- _Assignment_: Whenever the word "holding" turns up in a line below, that line should be copied.

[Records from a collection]
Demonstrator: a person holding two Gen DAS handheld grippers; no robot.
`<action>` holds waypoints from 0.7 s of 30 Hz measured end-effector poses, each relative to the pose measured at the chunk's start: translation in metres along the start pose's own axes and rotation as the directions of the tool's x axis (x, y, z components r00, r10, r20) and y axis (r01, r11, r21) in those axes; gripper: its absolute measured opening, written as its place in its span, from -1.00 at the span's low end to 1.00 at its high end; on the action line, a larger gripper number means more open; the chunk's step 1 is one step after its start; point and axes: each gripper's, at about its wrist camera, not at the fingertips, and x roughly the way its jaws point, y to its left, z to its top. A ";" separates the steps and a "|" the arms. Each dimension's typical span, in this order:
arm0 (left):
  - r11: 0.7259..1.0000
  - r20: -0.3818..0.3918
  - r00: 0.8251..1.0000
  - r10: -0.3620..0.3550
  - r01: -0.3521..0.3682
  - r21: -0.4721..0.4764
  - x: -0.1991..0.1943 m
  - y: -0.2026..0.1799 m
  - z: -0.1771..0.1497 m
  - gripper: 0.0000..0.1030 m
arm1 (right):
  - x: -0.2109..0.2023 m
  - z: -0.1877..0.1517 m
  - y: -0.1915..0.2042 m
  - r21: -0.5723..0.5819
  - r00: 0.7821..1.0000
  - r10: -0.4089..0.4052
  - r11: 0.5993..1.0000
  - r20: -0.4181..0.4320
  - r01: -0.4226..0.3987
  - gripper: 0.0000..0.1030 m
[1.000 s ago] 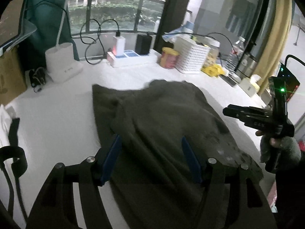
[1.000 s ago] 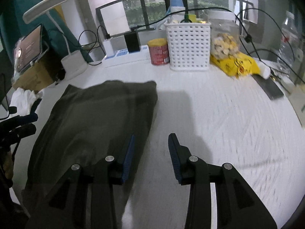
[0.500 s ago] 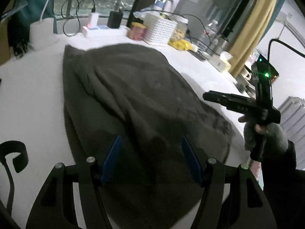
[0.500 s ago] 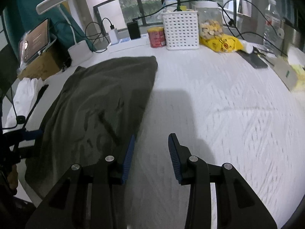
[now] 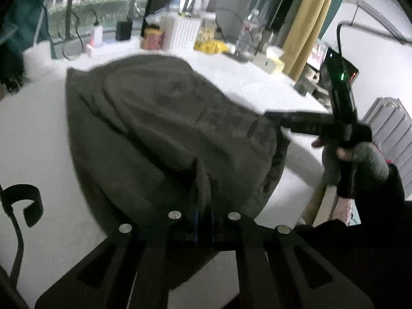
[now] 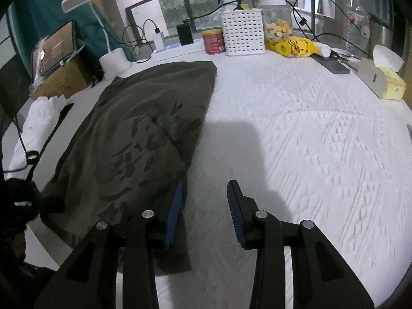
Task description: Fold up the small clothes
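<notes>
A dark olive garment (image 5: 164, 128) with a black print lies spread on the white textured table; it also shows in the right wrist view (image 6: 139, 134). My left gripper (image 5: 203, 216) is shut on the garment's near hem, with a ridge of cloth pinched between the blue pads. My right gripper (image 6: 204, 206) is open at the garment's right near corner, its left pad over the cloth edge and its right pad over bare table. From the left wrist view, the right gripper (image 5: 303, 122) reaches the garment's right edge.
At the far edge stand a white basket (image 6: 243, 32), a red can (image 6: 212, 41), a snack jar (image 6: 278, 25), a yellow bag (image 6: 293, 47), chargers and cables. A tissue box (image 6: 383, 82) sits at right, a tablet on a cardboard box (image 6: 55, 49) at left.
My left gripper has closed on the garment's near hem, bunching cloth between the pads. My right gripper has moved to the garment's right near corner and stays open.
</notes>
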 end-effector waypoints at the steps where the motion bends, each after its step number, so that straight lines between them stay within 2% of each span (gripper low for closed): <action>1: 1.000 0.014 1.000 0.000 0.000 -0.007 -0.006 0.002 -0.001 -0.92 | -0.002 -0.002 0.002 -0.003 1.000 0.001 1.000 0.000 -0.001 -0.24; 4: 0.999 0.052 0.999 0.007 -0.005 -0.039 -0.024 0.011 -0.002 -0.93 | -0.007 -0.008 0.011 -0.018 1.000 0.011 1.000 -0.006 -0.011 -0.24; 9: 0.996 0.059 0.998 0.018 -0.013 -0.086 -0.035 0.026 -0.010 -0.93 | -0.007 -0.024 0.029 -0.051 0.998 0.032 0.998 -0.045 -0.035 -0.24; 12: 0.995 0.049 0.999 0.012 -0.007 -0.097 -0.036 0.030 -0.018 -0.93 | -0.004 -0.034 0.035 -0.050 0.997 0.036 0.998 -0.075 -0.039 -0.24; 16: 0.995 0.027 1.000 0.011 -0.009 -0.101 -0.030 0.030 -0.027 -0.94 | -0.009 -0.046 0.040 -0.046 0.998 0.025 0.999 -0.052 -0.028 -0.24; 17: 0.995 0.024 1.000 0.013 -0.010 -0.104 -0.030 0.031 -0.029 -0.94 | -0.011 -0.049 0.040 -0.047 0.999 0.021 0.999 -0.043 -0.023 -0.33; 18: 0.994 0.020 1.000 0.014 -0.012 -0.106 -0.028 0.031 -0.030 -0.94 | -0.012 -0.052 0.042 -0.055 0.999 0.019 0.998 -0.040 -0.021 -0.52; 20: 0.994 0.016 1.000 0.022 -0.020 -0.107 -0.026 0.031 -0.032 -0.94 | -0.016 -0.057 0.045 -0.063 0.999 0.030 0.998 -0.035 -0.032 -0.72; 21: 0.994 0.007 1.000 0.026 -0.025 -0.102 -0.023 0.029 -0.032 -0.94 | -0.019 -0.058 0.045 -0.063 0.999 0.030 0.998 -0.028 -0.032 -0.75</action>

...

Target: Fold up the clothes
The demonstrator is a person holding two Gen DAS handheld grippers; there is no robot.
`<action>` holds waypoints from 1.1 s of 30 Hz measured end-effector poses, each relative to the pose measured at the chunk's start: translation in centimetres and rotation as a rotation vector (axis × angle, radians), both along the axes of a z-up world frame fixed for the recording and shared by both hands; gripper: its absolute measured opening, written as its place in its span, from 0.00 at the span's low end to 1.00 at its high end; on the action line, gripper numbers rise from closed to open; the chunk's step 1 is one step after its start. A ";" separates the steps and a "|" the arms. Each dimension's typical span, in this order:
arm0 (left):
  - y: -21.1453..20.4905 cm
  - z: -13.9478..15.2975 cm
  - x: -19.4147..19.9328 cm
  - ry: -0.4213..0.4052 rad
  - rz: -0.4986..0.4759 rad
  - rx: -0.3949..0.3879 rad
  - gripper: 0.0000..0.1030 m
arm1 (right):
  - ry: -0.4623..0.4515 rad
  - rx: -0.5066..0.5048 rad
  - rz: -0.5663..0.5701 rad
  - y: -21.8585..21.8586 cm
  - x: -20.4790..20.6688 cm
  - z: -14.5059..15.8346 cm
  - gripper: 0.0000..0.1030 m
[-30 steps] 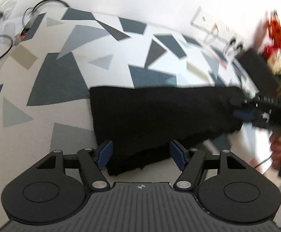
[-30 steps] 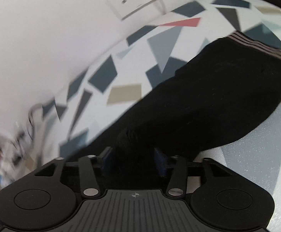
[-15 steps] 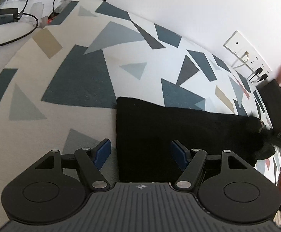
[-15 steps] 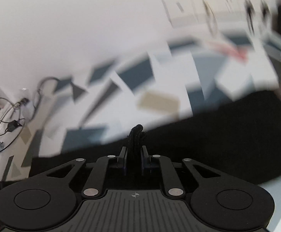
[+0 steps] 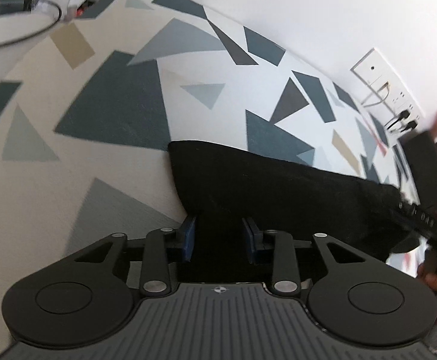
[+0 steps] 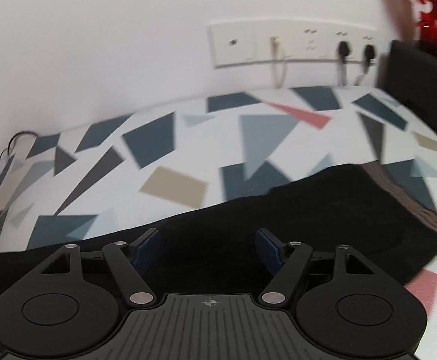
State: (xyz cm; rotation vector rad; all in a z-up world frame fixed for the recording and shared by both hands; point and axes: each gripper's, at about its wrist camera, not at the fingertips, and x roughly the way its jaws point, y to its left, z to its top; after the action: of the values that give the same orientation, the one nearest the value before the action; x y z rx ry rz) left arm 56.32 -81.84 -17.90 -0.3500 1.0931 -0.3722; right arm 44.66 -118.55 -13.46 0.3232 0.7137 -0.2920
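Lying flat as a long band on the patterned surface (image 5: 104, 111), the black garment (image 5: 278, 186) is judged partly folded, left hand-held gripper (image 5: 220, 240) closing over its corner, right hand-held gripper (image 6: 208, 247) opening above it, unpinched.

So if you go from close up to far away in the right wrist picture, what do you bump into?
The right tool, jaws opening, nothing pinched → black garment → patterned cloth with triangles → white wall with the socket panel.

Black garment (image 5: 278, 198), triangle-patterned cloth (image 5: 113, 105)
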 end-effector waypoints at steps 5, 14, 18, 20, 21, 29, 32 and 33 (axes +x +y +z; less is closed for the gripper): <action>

- _Task output_:
Demonstrator: a person holding two Gen DAS handheld grippers; no robot.
The demonstrator is a person holding two Gen DAS handheld grippers; there is no robot.

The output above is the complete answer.